Once you start doing IF for a while, it controls your hunger. Thats the point.

Since stopping IF my hunger is pretty much constant.


----------



## Dark_Ansem (Jun 25, 2013)

simonthepieman said:


> what were you expecting?
> 
> and hassle? It's the least hassle thing ever.


it is, with food cravings. the only time it was more manageable it was when taking OxyElite Pro, because of its (mild) appetite suppressant.


----------



## Robbie789 (Sep 6, 2012)

IGotTekkers said:


> I personally dont see the point in IF. Giving yourself a time limit to cram in your food while going hungry the rest of the time. Fook that


It's not hard to eat >2000kcals in 8 hours, I haven't eaten since 9 last night and I'm not even slightly hungry.

I don't think it really burns that much more fat, but it definitely helps with controlling appetite.


----------



## Robbie789 (Sep 6, 2012)

Dark_Ansem said:


> I doubt that. I did adhere to the low-high calorie intake protocol.

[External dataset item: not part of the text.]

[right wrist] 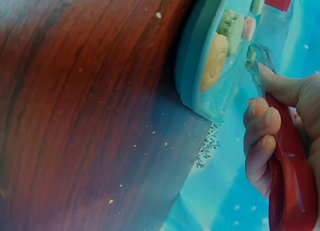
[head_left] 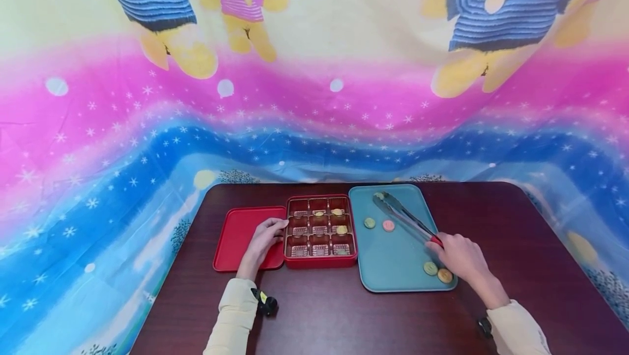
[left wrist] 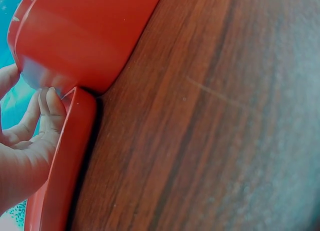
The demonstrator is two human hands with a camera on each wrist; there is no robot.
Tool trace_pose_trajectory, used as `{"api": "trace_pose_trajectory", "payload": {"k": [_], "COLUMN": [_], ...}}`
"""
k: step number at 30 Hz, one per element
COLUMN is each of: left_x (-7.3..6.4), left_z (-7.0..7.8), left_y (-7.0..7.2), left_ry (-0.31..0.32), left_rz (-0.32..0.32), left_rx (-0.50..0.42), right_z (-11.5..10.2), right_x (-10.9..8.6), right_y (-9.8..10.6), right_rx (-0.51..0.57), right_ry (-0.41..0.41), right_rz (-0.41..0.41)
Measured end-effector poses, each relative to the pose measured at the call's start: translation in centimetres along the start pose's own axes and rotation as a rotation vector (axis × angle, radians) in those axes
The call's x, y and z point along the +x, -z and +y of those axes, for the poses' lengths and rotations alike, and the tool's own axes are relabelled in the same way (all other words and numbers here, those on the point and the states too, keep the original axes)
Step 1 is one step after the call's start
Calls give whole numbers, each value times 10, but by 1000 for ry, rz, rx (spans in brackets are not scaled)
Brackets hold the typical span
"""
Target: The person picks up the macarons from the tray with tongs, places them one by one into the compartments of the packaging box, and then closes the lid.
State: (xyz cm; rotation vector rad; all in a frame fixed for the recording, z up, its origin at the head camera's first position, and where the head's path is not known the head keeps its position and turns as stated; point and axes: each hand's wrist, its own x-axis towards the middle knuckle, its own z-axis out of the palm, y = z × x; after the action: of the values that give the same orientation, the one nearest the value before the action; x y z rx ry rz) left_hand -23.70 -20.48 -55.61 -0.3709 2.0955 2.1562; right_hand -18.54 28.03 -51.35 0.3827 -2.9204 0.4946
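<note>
My left hand (head_left: 265,239) touches the left side of a red box (head_left: 321,262) with a nine-compartment insert; bent fingers (left wrist: 51,103) rest against its wall in the left wrist view. Several compartments on the box's right and back hold yellow or green cookies (head_left: 341,230). My right hand (head_left: 463,256) grips the red handle of the tongs (right wrist: 290,156). Their tips reach a green cookie (head_left: 379,195) at the far end of the blue-green tray (head_left: 393,267); whether they pinch it cannot be made out. A green cookie (head_left: 369,223) and a pink cookie (head_left: 389,226) lie beside the tongs.
A red lid (head_left: 236,237) lies left of the box, under my left hand. At the tray's near right corner sit a green cookie (head_left: 430,268) and a yellow-brown cookie (head_left: 445,276). Crumbs dot the dark wooden table (right wrist: 90,116). A printed cloth (head_left: 314,98) hangs behind.
</note>
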Motion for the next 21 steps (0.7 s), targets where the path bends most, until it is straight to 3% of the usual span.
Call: {"api": "trace_pose_trajectory", "payload": {"k": [7, 21], "left_x": [0, -4], "left_z": [2, 4], "left_y": [0, -1], "left_ry": [2, 18], "left_rz": [-6, 0], "left_rx": [15, 8], "right_z": [-1, -15], "right_x": [-1, -4], "right_y": [4, 12], "right_rx": [-14, -14], "right_ry": [25, 47], "right_rz": [56, 65]}}
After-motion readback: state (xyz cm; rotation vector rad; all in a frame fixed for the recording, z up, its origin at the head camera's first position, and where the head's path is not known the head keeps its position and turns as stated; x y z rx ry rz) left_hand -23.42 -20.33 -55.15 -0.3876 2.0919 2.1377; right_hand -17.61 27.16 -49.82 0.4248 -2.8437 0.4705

What works for some doesn't work for others I guess, you don't have to follow a set way.

I dunno what the protocols are, never read them, all I do is not eat for 15/16 hours hours and eat 500kcals below maintenance, although if I get hungry early, I eat.


----------



## Dark_Ansem (Jun 25, 2013)

I didn't


----------



## murphy2010 (Dec 17, 2010)

As said above If u haven't seen results it's because your calories are too high


----------



## Goose (Jan 29, 2009)

Im always hungry.. I had a feast at midnight last night.. up at 6am to eat again.. im hungry now come to think of it :lol:


----------



## Dark_Ansem (Jun 25, 2013)

lol


----------



## reza85 (Jan 11, 2009)

Dark_Ansem said:


> lol


Are you abit special mate ?

IF works fact ! Not saying you magically gonna get leaner but like any calorie control diet you will loose weight !


----------



## Greenspin (Dec 27, 2010)

Dark_Ansem said:


> Sometimes it can just be a too much hassle. and I didn't see any particular results in the monhts I did it.
> 
> Asking the author did not help as no answer whatsoever was given.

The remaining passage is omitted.